Posted to dev@beam.apache.org by Stephen Dewey <st...@gmail.com> on 2021/02/24 22:27:32 UTC

inconsistency found in DirectRunner API (arg should be _UnwindowedValues but is not)

Hi, I am reporting a minor bug.

Based on this answer by Pablo: https://stackoverflow.com/a/42283279/783314

It appears that you want to always have an _UnwindowedValues in
DirectRunner whenever it exists in DataflowRunner, to provide consistency
between the two.

What I have noticed is that if you subclass beam.CombineFn in Python, the
accumulators received by the merge_accumulators method (as its argument)
will be _UnwindowedValues in DataflowRunner, but not in DirectRunner. This
leads to an error if somebody passes that value to, say, len(). The error
will be: TypeError: object of type '_UnwindowedValues' has no len()

Hope this helps!
Stephen

Re: inconsistency found in DirectRunner API (arg should be _UnwindowedValues but is not)

Posted by Robert Bradshaw <ro...@google.com>.
Thanks. I've filed https://issues.apache.org/jira/browse/BEAM-11882 .

If you want to take a stab at fixing it, you could try replacing the
arguemnt passed to merge_accumulators at
https://github.com/apache/beam/blob/release-2.28.0/sdks/python/apache_beam/transforms/combiners.py#L963
with a new object whose __iter__ method returns iter(accumulators) and
create a pull request.


On Wed, Feb 24, 2021 at 2:45 PM Stephen Dewey <st...@gmail.com>
wrote:

> Oh, I forgot to mention that I am using SDK 2.27.0 and Python 3.8
>
> On Wed, Feb 24, 2021 at 5:27 PM Stephen Dewey <st...@gmail.com>
> wrote:
>
>> Hi, I am reporting a minor bug.
>>
>> Based on this answer by Pablo:
>> https://stackoverflow.com/a/42283279/783314
>>
>> It appears that you want to always have an _UnwindowedValues in
>> DirectRunner whenever it exists in DataflowRunner, to provide consistency
>> between the two.
>>
>> What I have noticed is that if you subclass beam.CombineFn in Python,
>> the accumulators received by the merge_accumulators method (as its
>> argument) will be _UnwindowedValues in DataflowRunner, but not in
>> DirectRunner. This leads to an error if somebody passes that value to, say,
>> len(). The error will be: TypeError: object of type '_UnwindowedValues'
>> has no len()
>>
>> Hope this helps!
>> Stephen
>>
>

Re: inconsistency found in DirectRunner API (arg should be _UnwindowedValues but is not)

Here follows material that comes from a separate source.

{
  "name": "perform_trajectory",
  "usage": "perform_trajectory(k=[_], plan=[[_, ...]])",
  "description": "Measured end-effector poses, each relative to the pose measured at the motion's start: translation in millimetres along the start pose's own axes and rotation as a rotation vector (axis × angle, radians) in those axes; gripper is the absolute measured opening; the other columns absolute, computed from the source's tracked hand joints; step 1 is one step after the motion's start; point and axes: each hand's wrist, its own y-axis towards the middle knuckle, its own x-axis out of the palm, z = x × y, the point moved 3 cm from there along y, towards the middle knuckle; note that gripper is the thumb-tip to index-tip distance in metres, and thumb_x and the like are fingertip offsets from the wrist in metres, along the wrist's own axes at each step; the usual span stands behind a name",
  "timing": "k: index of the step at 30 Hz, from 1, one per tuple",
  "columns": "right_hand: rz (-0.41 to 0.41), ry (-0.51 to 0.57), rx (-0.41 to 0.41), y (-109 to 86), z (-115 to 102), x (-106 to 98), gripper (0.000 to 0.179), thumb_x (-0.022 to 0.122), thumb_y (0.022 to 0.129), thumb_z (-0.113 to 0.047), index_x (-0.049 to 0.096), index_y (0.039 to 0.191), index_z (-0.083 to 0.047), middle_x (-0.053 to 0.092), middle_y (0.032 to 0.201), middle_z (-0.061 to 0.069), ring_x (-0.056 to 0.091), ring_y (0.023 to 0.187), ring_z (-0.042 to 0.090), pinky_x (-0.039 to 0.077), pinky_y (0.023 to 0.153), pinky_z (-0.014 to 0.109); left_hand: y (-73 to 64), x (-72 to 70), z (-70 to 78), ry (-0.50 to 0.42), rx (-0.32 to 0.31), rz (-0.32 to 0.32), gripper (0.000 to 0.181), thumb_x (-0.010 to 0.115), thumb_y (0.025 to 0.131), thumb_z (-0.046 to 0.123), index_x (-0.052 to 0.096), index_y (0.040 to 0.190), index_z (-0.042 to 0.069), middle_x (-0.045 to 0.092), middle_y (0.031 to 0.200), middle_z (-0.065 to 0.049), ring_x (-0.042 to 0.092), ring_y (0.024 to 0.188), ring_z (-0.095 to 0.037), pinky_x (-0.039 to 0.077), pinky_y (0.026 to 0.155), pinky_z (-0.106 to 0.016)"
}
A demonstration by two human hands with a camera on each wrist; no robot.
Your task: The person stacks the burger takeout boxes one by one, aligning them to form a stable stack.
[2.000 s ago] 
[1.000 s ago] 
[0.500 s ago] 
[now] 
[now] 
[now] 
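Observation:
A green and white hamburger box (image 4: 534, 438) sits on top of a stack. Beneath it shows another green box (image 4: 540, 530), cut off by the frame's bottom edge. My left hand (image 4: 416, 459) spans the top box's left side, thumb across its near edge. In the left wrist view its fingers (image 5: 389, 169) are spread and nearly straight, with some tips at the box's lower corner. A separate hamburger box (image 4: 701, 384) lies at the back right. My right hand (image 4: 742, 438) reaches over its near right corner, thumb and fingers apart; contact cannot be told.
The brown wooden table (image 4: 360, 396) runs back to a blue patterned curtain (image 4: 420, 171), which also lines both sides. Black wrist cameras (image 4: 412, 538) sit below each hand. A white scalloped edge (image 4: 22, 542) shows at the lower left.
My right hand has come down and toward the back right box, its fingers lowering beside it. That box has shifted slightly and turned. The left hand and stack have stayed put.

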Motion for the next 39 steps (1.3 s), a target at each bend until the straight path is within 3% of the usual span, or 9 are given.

Posted by Stephen Dewey <st...@gmail.com>.
Oh, I forgot to mention that I am using SDK 2.27.0 and Python 3.8

On Wed, Feb 24, 2021 at 5:27 PM Stephen Dewey <st...@gmail.com>
wrote:

> Hi, I am reporting a minor bug.
>
> Based on this answer by Pablo: https://stackoverflow.com/a/42283279/783314
>
> It appears that you want to always have an _UnwindowedValues in
> DirectRunner whenever it exists in DataflowRunner, to provide consistency
> between the two.
>
> What I have noticed is that if you subclass beam.CombineFn in Python, the
> accumulators received by the merge_accumulators method (as its argument)
> will be _UnwindowedValues in DataflowRunner, but not in DirectRunner. This
> leads to an error if somebody passes that value to, say, len(). The error
> will be: TypeError: object of type '_UnwindowedValues' has no len()
>
> Hope this helps!
> Stephen
>